À bien lire le communiqué final publié à l’issue des travaux du Conseil national de la formation de la Balance, qui détaille les dernières orientations de sa stratégie électorale, il apparaît clairement que la direction du parti a quelque peu mis en veille son ambition de se classer première afin de diriger la prochaine majorité et le gouvernement qui en découlera.
Préférant adopter une attitude attentiste et voir venir les événements face à la montée en puissance du PAM, bien décidé à ne pas laisser passer cette opportunité de remporter les élections, dans un contexte marqué par un début d’effacement du RNI après le départ d’Aziz Akhannouch, l’Istiqlal préfère rester à l’affût des opportunités qui pourraient se présenter.
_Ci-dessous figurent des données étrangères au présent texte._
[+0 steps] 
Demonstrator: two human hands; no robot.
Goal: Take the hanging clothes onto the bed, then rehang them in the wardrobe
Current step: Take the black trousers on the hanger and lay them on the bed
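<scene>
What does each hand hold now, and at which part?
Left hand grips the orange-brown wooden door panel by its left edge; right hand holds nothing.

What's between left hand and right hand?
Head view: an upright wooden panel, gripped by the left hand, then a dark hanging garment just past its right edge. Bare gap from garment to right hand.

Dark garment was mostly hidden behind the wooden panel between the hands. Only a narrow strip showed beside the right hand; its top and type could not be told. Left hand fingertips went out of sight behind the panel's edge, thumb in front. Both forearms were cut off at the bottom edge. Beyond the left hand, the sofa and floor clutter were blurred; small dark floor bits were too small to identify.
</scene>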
Son objectif semble être de décrocher, en position de force, un maximum de portefeuilles au sein d’un futur Exécutif de centre-droit, avec un statut privilégié de numéro deux pour son secrétaire général et celui de principal allié au sein de la future coalition gouvernementale.
Pour le reste, le parti de Nizar Baraka, plus vigilant que jamais, s’est longuement penché sur sa nouvelle plateforme politique et les grands axes de sa stratégie électorale, sans toutefois trop insister sur les défis à relever ni sur ses ambitions électorales.
Dans le programme qu’il entend proposer aux électeurs, l’Istiqlal a choisi de mettre l’accent sur des sujets d’actualité à fort pouvoir mobilisateur et fédérateur, avec en tête la lutte contre la spéculation, la protection du pouvoir d’achat et la défense des intérêts des citoyens, des thématiques qui semblent aujourd’hui au cœur de ses préoccupations.